### Records supplied
·····
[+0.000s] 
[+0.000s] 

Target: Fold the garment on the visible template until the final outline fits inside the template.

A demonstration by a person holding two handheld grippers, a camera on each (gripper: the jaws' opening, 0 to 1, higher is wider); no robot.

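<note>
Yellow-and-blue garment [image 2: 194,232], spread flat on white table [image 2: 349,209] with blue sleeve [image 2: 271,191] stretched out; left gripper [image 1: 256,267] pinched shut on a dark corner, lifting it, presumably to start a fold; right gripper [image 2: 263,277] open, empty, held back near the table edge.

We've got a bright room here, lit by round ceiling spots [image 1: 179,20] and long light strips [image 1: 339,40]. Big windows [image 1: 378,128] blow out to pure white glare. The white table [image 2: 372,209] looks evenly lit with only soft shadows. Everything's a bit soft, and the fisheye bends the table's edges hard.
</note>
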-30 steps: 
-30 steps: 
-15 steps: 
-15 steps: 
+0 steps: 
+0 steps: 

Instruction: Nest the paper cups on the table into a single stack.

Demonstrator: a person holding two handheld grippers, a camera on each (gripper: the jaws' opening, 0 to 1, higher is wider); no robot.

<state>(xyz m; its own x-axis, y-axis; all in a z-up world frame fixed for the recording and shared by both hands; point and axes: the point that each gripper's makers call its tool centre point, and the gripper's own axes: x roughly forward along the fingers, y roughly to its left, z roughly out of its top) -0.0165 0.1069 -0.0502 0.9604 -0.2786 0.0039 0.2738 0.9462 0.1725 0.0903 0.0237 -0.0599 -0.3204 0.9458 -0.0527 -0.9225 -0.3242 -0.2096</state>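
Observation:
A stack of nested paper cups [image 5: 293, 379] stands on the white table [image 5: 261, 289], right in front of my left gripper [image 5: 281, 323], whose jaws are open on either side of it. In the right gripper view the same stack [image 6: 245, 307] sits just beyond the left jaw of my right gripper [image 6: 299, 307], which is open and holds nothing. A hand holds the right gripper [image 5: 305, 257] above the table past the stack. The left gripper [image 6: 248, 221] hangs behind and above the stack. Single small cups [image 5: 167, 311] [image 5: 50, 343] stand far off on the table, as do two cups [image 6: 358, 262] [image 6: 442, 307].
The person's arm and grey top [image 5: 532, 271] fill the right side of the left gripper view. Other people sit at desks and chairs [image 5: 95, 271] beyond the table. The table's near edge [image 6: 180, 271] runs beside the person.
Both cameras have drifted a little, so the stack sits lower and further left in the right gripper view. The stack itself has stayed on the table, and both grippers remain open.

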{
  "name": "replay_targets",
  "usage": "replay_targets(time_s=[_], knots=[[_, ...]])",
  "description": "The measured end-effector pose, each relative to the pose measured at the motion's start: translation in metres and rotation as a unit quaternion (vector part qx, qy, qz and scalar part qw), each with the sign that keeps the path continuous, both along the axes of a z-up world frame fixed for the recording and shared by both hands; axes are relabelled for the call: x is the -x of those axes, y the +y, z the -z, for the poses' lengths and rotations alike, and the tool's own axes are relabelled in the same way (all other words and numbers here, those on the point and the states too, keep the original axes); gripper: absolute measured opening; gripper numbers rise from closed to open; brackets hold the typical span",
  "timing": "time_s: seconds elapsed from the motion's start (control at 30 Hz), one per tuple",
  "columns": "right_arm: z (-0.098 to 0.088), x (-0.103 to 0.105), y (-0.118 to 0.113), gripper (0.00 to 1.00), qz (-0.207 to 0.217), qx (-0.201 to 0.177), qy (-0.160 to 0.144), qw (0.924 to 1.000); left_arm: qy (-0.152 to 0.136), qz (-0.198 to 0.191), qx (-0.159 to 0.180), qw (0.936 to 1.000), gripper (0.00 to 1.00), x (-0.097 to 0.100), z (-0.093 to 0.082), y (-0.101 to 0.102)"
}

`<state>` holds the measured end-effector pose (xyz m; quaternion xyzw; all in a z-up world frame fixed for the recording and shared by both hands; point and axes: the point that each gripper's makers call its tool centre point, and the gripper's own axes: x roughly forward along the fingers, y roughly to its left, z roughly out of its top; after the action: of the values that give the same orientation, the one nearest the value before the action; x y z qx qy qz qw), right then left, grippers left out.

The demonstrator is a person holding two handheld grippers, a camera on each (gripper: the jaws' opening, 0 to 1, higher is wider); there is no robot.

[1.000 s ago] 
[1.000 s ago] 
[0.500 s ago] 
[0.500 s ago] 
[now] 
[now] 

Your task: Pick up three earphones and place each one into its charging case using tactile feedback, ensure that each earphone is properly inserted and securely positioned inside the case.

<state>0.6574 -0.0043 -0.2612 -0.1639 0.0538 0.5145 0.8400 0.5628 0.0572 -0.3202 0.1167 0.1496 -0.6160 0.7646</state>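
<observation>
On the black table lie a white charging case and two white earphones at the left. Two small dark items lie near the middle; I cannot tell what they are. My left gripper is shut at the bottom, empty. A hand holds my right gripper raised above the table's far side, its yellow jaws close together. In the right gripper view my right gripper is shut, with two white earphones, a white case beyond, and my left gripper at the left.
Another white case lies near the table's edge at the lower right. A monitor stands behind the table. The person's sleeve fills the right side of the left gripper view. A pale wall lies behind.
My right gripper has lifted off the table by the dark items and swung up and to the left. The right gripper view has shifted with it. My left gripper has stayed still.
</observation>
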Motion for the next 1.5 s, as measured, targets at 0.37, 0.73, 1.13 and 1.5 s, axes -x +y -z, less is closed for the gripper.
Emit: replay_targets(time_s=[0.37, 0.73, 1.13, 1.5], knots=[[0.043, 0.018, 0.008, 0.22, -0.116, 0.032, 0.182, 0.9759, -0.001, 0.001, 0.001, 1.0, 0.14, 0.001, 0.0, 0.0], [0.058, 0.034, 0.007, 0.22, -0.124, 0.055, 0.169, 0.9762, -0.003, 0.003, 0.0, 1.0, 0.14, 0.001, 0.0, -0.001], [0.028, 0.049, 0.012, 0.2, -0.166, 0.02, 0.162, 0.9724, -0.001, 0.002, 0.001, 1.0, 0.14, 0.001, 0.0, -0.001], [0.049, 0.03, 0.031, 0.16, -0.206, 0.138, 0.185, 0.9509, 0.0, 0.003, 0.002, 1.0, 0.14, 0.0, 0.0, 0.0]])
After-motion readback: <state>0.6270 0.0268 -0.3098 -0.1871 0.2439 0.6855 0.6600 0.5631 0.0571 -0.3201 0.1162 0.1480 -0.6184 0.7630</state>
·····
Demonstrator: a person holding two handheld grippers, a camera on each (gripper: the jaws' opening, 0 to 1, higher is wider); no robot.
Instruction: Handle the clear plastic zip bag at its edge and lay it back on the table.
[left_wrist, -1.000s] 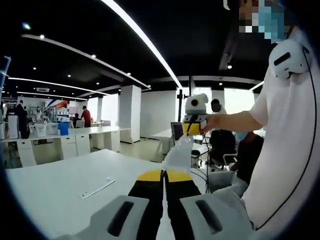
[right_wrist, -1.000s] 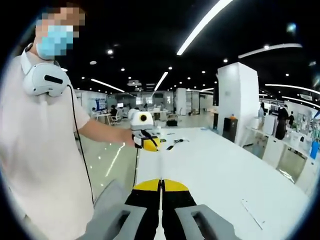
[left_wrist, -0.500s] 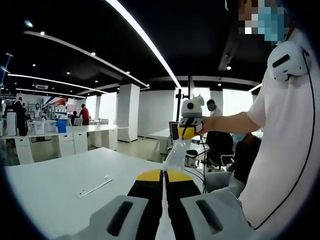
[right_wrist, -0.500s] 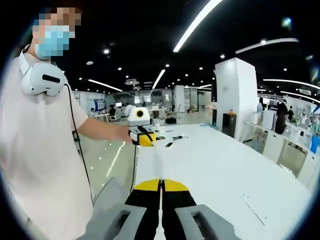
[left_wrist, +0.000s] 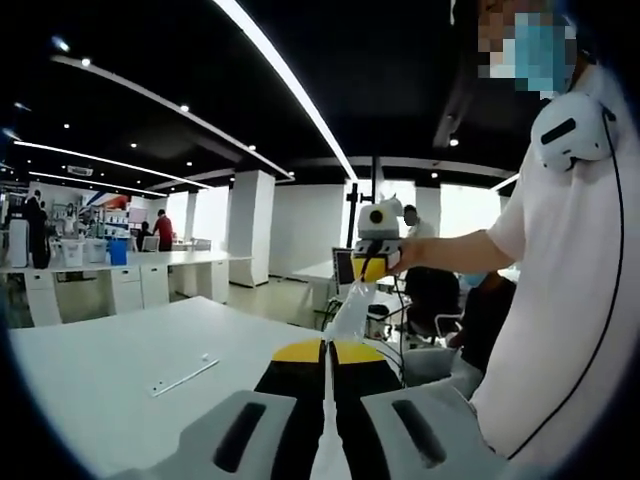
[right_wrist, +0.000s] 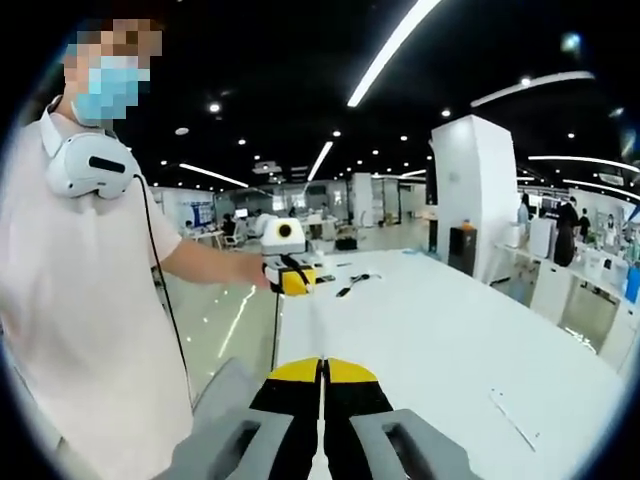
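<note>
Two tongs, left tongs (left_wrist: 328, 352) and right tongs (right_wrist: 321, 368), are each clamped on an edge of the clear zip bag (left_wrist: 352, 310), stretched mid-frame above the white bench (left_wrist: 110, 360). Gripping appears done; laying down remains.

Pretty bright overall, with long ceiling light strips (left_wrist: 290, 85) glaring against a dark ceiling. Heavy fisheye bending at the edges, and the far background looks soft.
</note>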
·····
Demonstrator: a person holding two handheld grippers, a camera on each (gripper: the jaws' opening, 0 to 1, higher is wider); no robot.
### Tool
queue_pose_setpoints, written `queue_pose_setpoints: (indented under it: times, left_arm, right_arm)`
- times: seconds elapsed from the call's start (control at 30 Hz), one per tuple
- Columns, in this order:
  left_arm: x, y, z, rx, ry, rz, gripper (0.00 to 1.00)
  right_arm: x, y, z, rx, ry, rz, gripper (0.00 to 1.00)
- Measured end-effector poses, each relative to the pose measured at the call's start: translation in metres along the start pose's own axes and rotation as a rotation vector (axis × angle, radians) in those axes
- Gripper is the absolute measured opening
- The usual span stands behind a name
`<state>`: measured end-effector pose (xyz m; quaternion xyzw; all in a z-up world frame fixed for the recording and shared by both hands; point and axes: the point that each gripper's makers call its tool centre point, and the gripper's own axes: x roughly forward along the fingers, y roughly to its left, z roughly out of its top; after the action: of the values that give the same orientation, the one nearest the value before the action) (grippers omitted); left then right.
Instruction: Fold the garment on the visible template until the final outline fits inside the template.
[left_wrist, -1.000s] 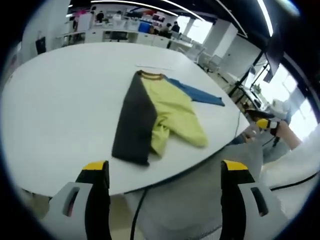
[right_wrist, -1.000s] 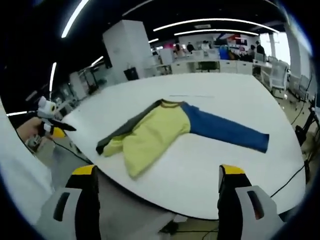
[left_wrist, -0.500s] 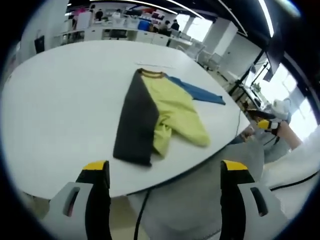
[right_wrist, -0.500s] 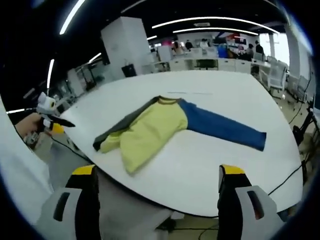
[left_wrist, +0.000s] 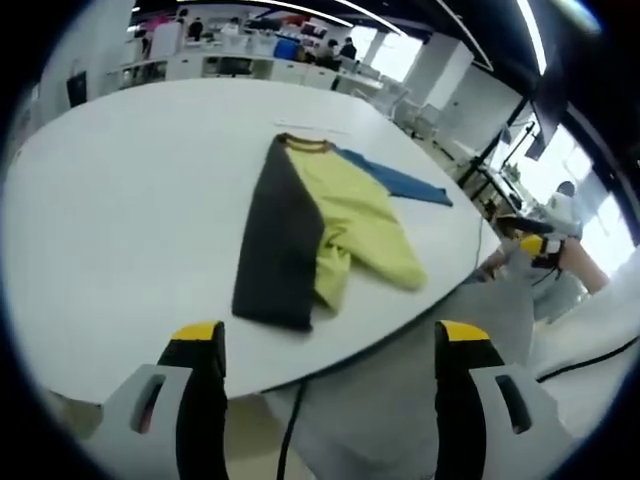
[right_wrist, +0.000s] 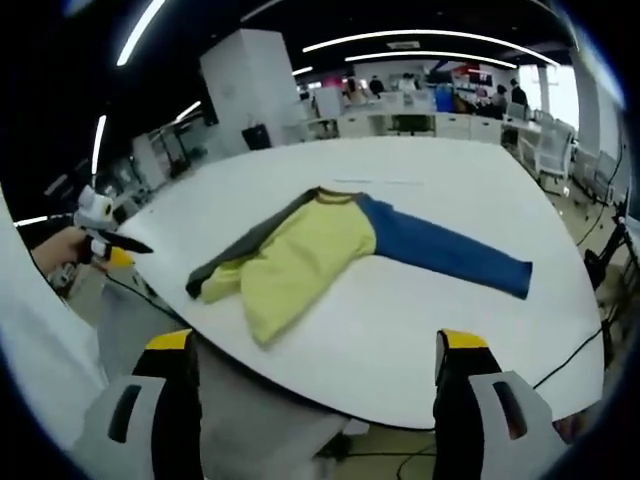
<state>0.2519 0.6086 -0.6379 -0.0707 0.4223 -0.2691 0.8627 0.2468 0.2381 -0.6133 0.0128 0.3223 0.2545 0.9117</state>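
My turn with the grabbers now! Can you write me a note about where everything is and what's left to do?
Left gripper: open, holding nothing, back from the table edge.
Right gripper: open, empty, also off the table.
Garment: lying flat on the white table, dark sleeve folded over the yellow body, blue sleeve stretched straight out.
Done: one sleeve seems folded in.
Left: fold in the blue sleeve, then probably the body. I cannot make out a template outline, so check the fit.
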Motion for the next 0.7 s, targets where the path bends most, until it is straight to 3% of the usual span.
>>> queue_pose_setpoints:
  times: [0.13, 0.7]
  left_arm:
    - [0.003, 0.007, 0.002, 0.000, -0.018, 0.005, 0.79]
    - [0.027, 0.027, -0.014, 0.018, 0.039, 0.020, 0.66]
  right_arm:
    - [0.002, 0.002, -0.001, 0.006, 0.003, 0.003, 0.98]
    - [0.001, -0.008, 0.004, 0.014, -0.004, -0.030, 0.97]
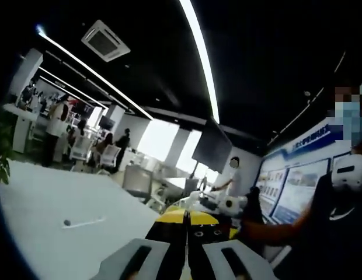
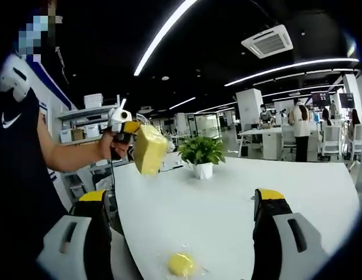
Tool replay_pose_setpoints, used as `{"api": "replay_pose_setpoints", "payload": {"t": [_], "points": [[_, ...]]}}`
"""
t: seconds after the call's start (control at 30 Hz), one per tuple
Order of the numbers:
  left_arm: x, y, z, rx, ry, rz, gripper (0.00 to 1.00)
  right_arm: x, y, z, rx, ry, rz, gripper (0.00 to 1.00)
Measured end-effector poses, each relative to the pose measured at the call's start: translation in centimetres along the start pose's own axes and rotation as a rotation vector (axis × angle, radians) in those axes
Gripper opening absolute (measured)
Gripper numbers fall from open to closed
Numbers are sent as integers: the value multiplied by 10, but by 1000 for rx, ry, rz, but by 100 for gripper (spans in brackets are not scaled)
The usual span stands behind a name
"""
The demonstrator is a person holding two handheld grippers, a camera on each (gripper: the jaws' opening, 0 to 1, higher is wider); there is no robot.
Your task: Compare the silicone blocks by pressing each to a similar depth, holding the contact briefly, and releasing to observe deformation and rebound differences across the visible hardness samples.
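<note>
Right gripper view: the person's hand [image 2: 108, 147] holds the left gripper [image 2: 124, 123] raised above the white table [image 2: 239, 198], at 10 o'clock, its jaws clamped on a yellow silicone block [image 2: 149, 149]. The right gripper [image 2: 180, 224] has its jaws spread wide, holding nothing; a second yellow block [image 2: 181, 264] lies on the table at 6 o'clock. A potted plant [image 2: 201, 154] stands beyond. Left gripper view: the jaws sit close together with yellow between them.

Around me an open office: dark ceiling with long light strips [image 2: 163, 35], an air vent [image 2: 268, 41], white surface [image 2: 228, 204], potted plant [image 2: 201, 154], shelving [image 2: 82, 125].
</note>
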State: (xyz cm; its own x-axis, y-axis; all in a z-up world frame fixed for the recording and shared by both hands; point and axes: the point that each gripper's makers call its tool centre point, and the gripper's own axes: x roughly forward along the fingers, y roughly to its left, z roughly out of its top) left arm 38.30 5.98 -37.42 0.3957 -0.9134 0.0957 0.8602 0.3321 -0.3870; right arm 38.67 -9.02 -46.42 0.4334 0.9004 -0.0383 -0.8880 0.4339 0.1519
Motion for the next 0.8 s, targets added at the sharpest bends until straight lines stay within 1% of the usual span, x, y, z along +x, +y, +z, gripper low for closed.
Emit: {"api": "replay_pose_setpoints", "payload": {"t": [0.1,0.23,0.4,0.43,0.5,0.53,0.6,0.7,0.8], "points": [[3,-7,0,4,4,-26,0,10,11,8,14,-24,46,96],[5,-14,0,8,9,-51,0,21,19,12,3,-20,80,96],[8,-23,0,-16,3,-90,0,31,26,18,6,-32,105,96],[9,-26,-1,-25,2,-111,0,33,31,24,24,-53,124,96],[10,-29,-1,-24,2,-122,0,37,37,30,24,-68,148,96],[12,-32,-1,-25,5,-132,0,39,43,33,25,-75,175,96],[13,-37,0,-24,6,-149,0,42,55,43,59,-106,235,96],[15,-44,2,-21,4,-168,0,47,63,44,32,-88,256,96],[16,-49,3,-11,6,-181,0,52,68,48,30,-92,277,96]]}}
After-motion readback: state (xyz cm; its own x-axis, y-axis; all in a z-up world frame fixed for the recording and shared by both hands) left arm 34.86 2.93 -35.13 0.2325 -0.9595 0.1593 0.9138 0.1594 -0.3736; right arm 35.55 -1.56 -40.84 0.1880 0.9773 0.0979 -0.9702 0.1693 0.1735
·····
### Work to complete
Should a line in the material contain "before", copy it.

### Reply to the exercise
`<state>` holds the measured end-effector pose (xyz m; quaternion xyzw; all in a z-up world frame fixed for the recording and shared by both hands; point and axes: the point that each gripper's makers call its tool centre point, and the gripper's own axes: x roughly forward along the fingers, y roughly to its left, z roughly out of its top; after the action: of the values that give the same orientation, the one nearest the value before the action; x y z qx qy qz qw), right then left, grippers left out.
`<state>`: measured end-effector pose (xyz m; quaternion xyzw; all in a z-up world frame fixed for the recording and shared by both hands; point and axes: the point that each gripper's makers call its tool centre point, and the gripper's own axes: x roughly forward along the fingers, y roughly to its left, z roughly out of its top; after the action: of the values that give the same orientation, the one nearest the value before the action) (grippers omitted); left then right.

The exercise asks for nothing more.